Nic(h)olaas Waterboer (1819 - 17 September 1896) was a leader ("Kaptijn") of the Griqua people.

He was the last fully independent Griqua Kaptijn of Griqualand West, and after it became a British colony, his rule and that of his successors was largely nominal.

Early life[edit]

He was the eldest son of Andries Waterboer who had founded the Waterboer dynasty, and his wife Gertruida Pienaar.

After his father's death in 1852, Nicolaas was proclaimed the Kaptijn (Captain) of Griqualand West at the Kaptijn's Residence in Griekwastad ("Griquatown").

Rule (1852-1896)[edit]

He ruled during the tumultuous era that followed the discovery of diamonds on his land in the 1860s. As enormous numbers of "diggers" arrived and the population of the diamond fields exploded, tensions grew between the different groups - including the Griquas, the indigenous Tswana people, the Boers and the white English diggers. Disagreements ensued on exactly what the borders of the semi-nomadic Griquas' land was, and a range of regional states, including the Transvaal Republic and the Orange Free State vied for ownership of the land. The Cape Colony meanwhile, the largest and most powerful state in the region, was uniquely uninterested in any form of union with the territory, in spite of strong pressure from the British to enact a form of union.
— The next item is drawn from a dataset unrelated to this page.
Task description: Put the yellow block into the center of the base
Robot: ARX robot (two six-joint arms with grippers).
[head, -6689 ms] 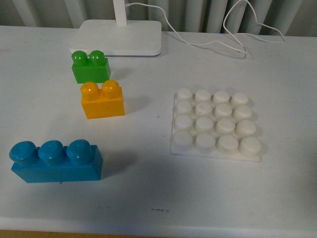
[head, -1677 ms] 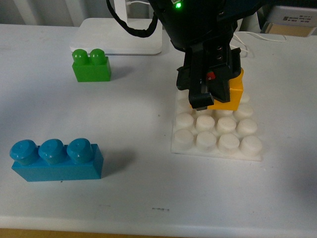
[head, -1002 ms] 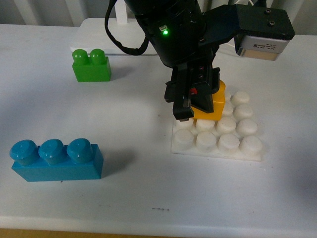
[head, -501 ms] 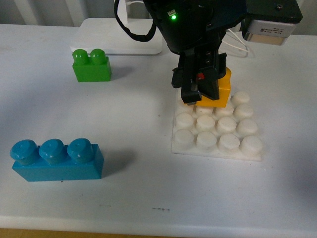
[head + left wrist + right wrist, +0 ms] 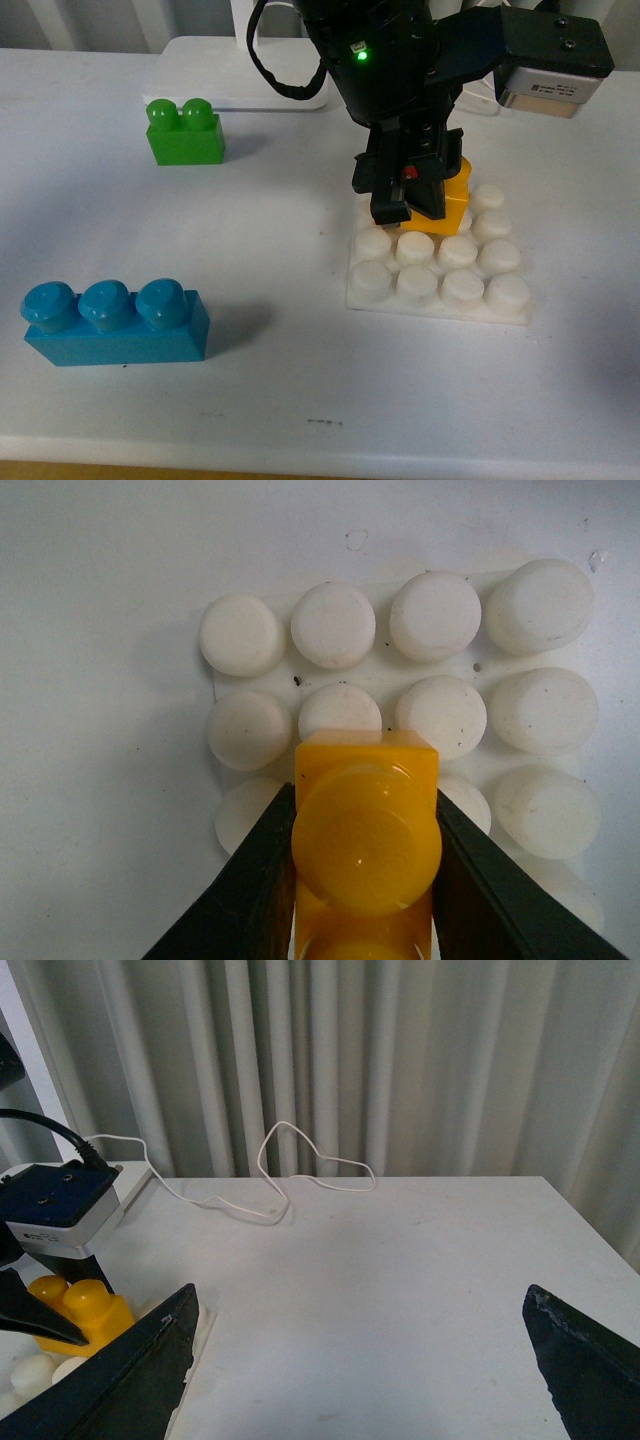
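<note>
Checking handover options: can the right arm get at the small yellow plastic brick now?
Probably not cleanly: the left claw is shut on the small yellow plastic brick over the white studded base plate, fingers covering two sides; the right claw is open.

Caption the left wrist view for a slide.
Left gripper holds the yellow block over the white studded base.

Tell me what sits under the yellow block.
The base lies under the yellow block, which the left gripper holds over its studs. Whether the block touches them or is pressed on cannot be seen: block and gripper cover the studs directly beneath.
</note>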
Against the backdrop of the land tensions, the diggers, led by the eccentric Stafford Parker, proclaimed the independent "Diggers/Klipdrift Republic" in 1870, but it was swiftly annexed to the British Empire as the separate colony of Griqualand West. After briefly moving to Griqualand East, Waterboer moved back to his official residence in Griekwastad in 1874 to reassume his traditional rulership.[1]

With his agent, David Arnot, Waterboer launched a lawsuit over his land rights, which led to him losing significant portions of his territory, but which in the end he won. Waterboer was a famously eloquent orator, and enormously persuasive in his speech. He was fluent in English and Dutch, as well as the native languages of his people - Afrikaans and Griqua.

He briefly led a revolt against the British Empire in 1878, which led to his arrest and brief exile to Hopetown. He returned in 1880 though.

He died in Griekwastad on 17 September 1896.[2]


  1. ^ E.J. Verwey: New Dictionary of South African Biography, Volume 1. HSRC Press, 1995
  2. ^ "Archived copy". Archived from the original on 2015-02-27. Retrieved 2015-02-27.CS1 maint: archived copy as title (link)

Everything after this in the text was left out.